• **What to produce**: Read the listing below and copy out every line that holds "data".

/---

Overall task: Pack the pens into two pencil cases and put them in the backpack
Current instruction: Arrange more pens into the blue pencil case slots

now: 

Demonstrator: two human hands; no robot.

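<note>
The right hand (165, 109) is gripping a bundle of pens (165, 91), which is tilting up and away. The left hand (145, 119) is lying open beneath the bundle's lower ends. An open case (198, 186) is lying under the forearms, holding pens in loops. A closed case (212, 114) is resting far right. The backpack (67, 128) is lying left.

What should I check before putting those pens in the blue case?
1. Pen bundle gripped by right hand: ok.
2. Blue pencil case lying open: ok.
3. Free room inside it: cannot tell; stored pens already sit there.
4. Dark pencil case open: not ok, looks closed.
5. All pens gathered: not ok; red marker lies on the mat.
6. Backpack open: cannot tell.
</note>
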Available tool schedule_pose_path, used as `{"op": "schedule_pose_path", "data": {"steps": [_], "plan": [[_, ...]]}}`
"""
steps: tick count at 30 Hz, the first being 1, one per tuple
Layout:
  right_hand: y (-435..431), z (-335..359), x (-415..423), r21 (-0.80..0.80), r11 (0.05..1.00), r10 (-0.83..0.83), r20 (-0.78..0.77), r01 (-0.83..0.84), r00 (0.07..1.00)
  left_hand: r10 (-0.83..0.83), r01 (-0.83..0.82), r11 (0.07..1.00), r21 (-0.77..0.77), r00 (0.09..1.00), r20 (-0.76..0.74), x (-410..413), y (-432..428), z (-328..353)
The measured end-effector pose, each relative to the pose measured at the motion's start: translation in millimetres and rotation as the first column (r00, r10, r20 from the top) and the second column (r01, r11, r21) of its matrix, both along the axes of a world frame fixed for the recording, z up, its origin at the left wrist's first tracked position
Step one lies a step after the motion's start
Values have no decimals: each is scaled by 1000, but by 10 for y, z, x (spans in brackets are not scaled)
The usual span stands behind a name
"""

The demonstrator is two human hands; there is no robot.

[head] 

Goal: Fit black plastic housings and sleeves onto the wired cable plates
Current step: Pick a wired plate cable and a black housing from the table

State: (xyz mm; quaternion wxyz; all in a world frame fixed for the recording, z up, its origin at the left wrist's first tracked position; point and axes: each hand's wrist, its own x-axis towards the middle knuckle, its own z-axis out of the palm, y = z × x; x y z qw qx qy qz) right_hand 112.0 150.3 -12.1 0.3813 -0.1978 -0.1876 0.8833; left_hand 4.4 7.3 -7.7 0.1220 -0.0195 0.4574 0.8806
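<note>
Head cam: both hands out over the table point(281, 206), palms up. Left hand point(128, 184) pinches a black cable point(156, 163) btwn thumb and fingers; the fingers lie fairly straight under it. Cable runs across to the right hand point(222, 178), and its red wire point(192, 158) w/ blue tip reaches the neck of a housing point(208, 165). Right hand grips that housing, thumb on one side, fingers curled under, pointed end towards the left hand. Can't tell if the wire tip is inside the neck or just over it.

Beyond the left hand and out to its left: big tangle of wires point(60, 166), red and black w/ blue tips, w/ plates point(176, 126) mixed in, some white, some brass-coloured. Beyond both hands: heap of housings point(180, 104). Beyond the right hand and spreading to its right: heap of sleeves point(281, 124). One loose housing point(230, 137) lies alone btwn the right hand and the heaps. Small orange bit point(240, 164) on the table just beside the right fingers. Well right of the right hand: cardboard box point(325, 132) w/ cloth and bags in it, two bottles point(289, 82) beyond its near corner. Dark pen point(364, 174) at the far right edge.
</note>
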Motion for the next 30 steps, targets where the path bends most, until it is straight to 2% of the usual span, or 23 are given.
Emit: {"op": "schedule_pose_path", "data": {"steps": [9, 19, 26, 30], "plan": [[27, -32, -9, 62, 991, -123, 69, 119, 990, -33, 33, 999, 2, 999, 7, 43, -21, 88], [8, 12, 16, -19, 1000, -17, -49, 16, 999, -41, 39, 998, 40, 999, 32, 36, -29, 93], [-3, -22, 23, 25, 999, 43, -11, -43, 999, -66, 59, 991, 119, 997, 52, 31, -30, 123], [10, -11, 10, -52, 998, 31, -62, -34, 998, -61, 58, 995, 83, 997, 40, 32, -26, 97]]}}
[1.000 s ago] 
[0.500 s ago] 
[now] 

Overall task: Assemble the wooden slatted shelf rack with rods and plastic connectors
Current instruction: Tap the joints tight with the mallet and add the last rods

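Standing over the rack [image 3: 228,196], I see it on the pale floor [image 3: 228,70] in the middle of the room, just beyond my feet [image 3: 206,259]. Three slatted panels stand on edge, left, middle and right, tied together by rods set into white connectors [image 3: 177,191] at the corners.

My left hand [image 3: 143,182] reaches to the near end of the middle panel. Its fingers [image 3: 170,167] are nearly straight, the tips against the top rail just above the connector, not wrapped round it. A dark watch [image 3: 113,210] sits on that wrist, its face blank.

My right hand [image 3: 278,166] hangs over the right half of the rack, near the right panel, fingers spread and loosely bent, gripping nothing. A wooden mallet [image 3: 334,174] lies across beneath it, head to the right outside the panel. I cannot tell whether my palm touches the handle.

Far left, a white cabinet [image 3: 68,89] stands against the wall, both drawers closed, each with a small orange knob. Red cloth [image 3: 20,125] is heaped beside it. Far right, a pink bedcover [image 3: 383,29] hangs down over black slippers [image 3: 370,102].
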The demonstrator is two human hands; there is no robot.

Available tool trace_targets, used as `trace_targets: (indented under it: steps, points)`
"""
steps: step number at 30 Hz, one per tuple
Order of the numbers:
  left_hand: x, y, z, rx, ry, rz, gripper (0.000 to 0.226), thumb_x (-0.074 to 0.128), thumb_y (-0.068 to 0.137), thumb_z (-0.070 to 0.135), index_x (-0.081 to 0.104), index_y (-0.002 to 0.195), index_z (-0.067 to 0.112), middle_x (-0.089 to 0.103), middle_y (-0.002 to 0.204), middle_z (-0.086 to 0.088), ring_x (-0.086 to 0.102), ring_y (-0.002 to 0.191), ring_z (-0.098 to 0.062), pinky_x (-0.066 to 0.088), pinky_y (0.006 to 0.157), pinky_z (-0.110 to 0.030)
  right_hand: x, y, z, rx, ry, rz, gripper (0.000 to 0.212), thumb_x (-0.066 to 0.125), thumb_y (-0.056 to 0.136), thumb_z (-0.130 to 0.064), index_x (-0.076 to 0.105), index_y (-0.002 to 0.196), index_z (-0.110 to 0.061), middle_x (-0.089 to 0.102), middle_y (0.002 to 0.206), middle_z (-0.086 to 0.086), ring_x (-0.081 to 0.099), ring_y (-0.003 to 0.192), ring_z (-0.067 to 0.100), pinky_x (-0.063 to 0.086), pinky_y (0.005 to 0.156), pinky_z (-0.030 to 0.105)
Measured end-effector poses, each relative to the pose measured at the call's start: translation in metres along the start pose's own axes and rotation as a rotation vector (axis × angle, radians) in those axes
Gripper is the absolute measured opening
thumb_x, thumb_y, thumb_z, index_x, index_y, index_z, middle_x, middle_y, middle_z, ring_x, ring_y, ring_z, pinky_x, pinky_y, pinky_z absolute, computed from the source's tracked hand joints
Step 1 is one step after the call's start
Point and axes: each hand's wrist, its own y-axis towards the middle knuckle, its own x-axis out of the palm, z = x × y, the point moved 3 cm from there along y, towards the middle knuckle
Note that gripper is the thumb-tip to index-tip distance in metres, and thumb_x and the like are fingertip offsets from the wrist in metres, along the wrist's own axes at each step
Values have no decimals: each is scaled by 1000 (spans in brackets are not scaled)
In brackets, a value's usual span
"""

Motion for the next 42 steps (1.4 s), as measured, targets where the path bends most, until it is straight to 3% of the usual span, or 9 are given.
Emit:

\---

• **Written solution**:
Available tool schedule_pose_path, used as `{"op": "schedule_pose_path", "data": {"steps": [_], "plan": [[_, ...]]}}`
Emit: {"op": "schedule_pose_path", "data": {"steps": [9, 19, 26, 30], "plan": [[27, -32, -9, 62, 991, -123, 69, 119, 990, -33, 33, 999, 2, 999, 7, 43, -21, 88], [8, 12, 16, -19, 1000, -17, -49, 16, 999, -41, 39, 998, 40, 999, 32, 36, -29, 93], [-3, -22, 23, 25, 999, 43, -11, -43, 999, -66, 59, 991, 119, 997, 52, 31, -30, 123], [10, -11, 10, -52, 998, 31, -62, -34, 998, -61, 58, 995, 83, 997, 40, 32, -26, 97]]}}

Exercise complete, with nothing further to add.